Market size & growth
- 2024 market size (range reported): roughly USD 0.7–1.3 billion (different market-research firms report different base estimates).
- Mid-term forecasts (to ~2030): many forecasts project ~USD 3.0–3.3 billion by 2030 (implying CAGRs in the ~12–19% area depending on the report and baseline year). Example numbers: Grand View projects USD 1.14B (2024) → USD 3.30B (2030) (CAGR ≈ 19.1% over 2025–2030).
- MarketsandMarkets / PR Newswire-type reports give slightly lower growth projections (example: ~12.4% CAGR to ≈USD 3.06B by 2030).
Why forecasts vary
- Differences come from: scope (veterinary-only mAbs vs broader biologics), included animal segments (companion animals only vs livestock + equine), regional assumptions, and whether pipeline/conditional approvals are counted.

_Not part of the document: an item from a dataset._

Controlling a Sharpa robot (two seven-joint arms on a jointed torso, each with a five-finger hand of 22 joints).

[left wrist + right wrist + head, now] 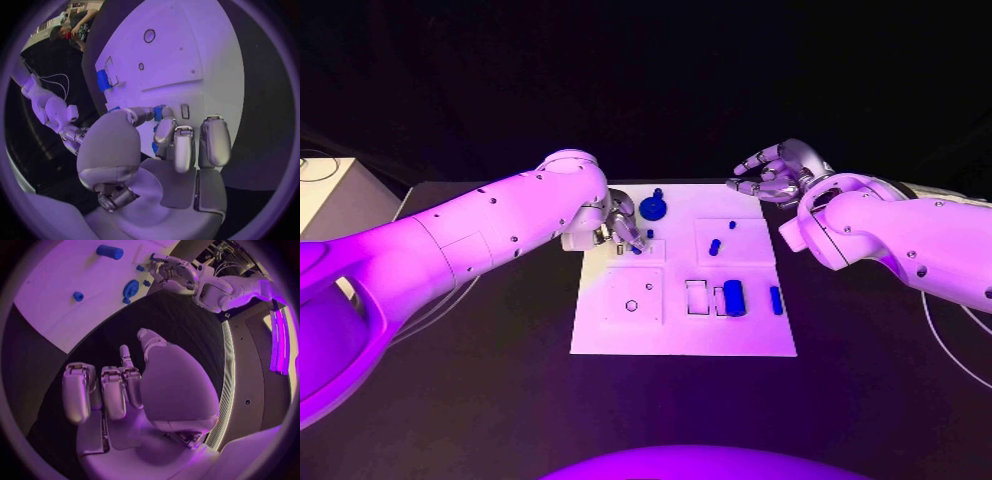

- The reported range above may serve as the practical estimate based on user’s discretion of the source of the information
Leading companies (market participants)
- Zoetis — clear market leader in approved veterinary mAbs and commercial roll-out (multiple mAb products)
- Elanco — active in biologics/pipeline and large animal-health footprint; a named market player in industry reports
- Merck Animal Health (MSD Animal Health) — developing/marketing veterinary mAbs (example: gilvetmab for canine oncology)
- Other large animal-health firms also named in market reports: Boehringer Ingelheim, regional biotech firms and smaller specialty biotech players (these appear across vendor reports)
Leading products / brands (approved / commercial)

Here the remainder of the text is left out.